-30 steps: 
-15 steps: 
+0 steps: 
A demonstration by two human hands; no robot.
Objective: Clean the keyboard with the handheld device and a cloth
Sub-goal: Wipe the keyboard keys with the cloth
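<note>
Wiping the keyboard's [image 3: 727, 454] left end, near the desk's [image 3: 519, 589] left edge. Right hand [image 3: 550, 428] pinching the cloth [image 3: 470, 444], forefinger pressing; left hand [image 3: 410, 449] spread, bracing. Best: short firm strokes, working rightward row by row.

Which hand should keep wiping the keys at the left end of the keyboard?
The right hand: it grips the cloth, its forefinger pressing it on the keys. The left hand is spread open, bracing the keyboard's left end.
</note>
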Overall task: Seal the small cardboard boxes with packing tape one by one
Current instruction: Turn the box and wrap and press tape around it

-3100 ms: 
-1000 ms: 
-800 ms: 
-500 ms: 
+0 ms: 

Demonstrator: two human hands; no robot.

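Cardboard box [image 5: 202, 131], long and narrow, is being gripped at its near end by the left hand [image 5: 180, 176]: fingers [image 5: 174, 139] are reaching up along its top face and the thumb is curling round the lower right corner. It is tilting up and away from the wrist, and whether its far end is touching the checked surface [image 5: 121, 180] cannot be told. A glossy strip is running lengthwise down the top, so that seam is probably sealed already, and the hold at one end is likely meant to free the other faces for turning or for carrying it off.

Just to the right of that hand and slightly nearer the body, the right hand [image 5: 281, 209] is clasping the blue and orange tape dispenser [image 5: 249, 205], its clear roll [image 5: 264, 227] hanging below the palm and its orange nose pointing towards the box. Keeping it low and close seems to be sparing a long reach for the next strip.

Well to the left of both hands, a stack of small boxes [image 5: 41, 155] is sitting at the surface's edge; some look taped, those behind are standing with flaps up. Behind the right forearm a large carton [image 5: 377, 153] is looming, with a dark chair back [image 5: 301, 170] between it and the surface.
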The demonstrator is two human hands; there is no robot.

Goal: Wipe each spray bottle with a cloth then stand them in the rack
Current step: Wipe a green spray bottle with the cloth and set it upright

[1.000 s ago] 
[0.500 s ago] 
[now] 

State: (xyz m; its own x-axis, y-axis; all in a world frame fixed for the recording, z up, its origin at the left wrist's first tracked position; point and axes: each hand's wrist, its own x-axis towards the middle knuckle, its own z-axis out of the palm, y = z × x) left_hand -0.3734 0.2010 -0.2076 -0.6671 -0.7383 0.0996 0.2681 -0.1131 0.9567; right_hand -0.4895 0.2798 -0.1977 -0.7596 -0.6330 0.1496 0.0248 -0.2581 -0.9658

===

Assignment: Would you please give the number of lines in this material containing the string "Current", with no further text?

Completed task: 2